The algorithms that directly inherit the Social Recommender class are shown as follows.

directory path short name algorithm
context.rating trustmf TrustMFRecommender
context.ranking sbpr SBPRRecommender
context.rating rste RSTERecommender
context.rating socialmf SocialMFRecommender
context.rating sorec SoRecRecommender
context.rating soreg SoRegRecommender
context.rating trustsvd TrustSVDRecommender

TensorRecommender

rec.recommender.verbose=true
rec.iterator.learningrate=0.01
rec.iterator.learningrate.maximum=1000
rec.factor.number=10
rec.tensor.regularization=0.01

The algorithms that directly inherit the Tensor Recommender class are shown as follows.

directory path short name algorithm
content convmf ConvMFRecommender
content efm EFMRecommender
content hft HFTRecommender
content tfidf TFIDFRecommender
content topicmfat TopicMFATRecommender
content topicmfmt TopicMFMTRecommender
context.rating cptf CPTFRecommender

Implement your own algorithm

Implementing users' own algorithms in LibRec needs to inherit the corresponding abstract class according to the algorithm's category. And users need to implement the abstract methods, or re-write the methods in the abstract class. In order to inherit the AbstractRecommender class, for example, the implementation of an algorithm is shown as follows.
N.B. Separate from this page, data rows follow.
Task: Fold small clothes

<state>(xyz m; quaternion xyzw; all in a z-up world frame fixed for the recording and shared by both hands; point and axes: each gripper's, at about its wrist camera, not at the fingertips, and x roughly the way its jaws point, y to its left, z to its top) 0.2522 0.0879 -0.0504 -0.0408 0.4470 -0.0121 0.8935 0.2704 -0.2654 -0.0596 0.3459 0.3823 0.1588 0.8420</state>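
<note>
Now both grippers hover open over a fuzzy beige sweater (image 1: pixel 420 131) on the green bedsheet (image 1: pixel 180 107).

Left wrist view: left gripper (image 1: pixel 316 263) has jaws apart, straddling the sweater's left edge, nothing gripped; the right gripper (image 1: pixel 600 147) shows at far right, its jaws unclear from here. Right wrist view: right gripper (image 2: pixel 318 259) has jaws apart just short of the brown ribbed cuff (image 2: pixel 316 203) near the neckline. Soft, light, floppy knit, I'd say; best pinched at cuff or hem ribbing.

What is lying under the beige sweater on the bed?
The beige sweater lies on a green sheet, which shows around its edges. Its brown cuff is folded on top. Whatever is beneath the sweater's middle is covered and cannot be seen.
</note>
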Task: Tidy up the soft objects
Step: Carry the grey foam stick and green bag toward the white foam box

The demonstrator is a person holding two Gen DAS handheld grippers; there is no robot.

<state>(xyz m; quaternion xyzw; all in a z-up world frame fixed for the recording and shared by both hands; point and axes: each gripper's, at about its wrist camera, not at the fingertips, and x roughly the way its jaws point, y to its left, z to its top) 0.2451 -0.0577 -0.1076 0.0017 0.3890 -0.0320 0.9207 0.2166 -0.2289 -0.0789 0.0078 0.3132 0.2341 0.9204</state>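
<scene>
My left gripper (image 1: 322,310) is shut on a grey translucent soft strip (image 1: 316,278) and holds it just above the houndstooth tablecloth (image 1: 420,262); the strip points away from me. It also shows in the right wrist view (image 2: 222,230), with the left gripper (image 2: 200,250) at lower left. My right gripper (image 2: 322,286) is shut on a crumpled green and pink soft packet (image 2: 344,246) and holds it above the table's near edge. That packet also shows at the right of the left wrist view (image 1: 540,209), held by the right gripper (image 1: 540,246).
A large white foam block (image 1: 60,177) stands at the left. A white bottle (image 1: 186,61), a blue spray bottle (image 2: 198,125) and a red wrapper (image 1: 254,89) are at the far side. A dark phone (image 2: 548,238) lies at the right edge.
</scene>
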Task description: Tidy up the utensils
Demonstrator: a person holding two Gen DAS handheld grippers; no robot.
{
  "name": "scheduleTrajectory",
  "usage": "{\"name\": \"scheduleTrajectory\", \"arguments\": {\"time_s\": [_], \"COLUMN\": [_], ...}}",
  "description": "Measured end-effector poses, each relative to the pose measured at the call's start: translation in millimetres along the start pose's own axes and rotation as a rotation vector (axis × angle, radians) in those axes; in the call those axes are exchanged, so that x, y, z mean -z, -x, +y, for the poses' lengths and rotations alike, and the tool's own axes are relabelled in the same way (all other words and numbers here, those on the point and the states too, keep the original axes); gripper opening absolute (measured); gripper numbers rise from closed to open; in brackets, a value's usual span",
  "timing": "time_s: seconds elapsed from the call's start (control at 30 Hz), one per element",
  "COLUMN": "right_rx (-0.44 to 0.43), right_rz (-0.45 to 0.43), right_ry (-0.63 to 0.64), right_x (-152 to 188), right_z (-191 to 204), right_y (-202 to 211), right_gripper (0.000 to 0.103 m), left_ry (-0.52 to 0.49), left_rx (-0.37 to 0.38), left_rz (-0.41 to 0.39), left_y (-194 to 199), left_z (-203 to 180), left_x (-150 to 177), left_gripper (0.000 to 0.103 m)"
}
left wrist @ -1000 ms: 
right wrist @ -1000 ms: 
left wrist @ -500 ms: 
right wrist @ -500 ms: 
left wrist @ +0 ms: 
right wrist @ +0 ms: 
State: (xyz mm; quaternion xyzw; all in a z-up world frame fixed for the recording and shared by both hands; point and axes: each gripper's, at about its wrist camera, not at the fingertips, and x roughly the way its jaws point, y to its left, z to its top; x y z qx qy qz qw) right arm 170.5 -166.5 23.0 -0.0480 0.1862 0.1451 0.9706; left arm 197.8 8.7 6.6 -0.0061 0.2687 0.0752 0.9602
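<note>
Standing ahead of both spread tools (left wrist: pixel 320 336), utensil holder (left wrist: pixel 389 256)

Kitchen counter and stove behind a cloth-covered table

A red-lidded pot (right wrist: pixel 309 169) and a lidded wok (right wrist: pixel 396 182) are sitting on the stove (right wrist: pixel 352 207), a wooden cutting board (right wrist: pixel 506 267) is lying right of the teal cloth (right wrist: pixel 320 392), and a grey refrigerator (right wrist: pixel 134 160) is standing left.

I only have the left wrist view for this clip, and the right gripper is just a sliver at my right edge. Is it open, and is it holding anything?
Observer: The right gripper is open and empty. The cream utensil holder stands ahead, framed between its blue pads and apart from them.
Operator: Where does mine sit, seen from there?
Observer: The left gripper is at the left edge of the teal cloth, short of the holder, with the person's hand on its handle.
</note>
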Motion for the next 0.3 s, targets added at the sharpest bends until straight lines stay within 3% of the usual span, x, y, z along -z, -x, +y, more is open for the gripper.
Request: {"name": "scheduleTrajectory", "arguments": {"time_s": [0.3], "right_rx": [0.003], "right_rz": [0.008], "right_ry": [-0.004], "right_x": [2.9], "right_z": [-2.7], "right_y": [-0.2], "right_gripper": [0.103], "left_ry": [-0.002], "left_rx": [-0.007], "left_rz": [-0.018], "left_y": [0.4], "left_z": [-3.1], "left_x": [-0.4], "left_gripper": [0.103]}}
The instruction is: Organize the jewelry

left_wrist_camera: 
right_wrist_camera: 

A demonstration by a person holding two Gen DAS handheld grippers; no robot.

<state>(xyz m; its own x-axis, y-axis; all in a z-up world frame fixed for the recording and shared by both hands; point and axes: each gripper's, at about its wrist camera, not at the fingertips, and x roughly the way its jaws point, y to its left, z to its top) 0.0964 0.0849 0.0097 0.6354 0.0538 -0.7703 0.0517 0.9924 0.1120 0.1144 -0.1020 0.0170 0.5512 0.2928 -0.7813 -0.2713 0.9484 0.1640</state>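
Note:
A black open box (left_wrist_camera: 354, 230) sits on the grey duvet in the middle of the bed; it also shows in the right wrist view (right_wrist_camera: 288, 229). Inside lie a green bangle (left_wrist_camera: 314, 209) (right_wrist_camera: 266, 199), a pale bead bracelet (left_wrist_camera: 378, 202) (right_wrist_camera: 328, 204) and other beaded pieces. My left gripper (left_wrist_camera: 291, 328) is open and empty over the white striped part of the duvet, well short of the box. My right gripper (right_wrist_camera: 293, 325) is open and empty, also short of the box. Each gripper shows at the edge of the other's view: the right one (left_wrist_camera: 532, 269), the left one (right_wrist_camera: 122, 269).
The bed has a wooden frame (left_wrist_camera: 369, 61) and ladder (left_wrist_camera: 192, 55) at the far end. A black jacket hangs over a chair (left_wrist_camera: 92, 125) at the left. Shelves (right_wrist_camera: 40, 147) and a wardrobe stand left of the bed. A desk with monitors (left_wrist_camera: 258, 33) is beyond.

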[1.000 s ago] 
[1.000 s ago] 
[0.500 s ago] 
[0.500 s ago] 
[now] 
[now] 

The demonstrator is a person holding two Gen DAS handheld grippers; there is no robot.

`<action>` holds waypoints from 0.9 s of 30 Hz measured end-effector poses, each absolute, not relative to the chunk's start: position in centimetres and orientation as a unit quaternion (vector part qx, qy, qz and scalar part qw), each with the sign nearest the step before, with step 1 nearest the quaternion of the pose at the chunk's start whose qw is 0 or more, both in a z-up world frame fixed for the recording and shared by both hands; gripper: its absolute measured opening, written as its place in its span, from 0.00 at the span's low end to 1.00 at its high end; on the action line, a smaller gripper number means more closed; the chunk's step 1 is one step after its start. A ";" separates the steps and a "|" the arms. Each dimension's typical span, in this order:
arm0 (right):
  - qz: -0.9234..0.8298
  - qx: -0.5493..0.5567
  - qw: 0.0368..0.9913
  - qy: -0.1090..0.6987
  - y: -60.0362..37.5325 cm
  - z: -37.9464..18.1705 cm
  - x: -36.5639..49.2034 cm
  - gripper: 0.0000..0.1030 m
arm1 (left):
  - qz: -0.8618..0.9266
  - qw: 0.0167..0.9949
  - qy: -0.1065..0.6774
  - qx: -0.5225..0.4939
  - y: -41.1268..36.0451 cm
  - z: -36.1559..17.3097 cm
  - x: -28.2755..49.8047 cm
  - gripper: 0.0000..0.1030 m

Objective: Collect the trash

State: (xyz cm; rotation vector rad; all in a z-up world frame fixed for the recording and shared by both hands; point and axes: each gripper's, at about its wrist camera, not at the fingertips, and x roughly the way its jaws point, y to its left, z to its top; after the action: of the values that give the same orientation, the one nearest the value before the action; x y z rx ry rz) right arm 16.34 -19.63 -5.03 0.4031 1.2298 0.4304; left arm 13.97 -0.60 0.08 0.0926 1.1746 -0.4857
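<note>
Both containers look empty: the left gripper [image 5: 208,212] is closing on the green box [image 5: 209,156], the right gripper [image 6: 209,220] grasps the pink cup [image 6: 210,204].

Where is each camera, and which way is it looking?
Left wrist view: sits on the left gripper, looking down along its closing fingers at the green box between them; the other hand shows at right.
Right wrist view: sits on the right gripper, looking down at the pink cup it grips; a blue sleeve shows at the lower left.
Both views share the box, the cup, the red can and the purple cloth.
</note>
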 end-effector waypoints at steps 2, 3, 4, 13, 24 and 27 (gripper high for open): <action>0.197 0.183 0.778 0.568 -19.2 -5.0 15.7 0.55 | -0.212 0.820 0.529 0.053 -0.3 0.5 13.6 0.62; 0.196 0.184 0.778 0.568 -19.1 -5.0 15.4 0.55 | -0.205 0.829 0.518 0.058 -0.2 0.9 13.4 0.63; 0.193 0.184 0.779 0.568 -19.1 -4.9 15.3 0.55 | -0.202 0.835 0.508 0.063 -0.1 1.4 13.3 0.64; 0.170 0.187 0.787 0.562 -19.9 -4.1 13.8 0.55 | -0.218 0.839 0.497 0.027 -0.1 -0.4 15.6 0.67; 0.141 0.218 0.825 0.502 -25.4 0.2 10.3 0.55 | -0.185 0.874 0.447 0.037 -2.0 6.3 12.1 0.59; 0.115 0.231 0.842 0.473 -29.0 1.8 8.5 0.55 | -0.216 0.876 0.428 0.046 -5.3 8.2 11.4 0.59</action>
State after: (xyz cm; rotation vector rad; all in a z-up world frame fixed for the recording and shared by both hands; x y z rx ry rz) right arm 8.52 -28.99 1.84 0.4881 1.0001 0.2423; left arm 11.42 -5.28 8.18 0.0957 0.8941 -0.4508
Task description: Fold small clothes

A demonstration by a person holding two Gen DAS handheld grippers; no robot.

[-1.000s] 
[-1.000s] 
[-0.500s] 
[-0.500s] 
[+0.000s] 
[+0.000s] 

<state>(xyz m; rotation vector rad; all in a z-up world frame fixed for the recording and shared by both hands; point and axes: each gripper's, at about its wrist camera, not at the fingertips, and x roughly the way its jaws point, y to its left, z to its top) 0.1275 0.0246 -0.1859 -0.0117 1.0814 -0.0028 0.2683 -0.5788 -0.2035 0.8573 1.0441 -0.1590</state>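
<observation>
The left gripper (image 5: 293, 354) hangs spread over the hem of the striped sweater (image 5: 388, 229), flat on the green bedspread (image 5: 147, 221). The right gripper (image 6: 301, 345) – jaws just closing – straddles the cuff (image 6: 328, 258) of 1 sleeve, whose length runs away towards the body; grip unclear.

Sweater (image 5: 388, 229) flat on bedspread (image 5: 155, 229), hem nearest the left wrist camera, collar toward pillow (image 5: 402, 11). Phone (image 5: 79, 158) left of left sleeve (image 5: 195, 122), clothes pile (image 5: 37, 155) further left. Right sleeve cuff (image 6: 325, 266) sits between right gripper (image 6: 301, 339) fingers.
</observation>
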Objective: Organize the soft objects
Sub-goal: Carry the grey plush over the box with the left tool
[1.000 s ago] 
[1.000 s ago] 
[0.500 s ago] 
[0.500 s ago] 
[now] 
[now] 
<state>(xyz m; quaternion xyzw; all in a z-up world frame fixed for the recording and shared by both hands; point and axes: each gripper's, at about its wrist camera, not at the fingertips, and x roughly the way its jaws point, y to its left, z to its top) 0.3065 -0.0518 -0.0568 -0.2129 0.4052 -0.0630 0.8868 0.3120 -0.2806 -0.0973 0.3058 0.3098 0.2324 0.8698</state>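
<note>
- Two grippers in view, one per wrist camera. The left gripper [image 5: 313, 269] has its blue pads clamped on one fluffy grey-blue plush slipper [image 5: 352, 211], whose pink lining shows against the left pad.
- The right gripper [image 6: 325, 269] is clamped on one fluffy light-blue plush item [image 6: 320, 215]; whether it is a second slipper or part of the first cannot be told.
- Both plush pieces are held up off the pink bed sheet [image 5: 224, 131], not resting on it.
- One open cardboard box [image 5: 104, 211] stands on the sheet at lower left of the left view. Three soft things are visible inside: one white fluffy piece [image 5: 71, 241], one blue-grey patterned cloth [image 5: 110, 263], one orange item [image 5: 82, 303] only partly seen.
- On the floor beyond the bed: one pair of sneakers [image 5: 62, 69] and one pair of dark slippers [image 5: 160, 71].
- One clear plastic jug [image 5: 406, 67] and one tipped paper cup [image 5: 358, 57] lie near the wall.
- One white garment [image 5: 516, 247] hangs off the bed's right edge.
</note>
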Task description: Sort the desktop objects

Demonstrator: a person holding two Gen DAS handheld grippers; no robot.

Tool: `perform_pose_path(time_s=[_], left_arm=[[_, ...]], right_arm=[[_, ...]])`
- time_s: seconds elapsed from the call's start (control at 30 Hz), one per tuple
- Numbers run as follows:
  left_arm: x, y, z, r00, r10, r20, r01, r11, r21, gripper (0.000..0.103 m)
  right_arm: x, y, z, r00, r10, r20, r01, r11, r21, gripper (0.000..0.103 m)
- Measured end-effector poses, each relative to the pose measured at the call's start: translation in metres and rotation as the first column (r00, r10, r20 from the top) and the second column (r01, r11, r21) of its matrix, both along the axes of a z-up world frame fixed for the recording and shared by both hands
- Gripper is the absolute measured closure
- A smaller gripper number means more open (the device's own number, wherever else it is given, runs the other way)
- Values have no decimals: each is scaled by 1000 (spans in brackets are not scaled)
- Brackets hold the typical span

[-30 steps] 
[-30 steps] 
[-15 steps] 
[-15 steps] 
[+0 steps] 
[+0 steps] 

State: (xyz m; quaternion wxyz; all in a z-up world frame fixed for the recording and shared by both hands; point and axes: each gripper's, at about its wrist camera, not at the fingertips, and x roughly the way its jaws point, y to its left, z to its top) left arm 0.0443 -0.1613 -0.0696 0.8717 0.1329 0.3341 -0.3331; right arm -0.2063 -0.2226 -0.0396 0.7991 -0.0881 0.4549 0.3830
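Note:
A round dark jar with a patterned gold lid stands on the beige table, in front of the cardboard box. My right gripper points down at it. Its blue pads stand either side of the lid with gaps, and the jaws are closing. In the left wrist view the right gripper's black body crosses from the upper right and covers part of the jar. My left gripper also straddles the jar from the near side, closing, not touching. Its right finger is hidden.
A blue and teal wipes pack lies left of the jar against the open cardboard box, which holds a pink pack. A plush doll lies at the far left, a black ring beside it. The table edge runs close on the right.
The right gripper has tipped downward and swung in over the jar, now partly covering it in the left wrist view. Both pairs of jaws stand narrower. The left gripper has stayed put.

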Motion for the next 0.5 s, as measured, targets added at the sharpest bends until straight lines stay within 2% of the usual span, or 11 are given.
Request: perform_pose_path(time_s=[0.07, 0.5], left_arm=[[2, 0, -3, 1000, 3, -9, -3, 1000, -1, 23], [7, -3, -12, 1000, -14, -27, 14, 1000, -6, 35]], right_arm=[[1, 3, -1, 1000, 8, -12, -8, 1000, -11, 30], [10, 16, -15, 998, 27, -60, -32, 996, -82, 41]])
1. Re-write the setup method (optional)
    The main task of the setup method is to initialize the member variables. For example, reading arguments from the configuration file. If the algorithm does not need to set extra configurations, the program does not need to re-write the methods.
    It should be noted that, in the rewrite of the setup method, users need to call the original abstract class in the setup method. That is, to put super.setup() in the first line of the implementation, to ensure that the basic parameters of the algorithm is initialized.

2. Implement the trainModel Method
    The trainModel method accomplish the task of training the model. For example, using gradient descent to optimize the cost function of the model.

3. Implement the Predict Method
    The task of the Predict method is to use the trained model to make predictions.
    For example, for rating prediction algorithms, the predict method is used to predict each rating in the test set. Particularly, for a given userIndex and itemIndex, using the model to predict the rating score of userIndex-itemIndex pair.

Please refer to the exact implementation in the recommender directory.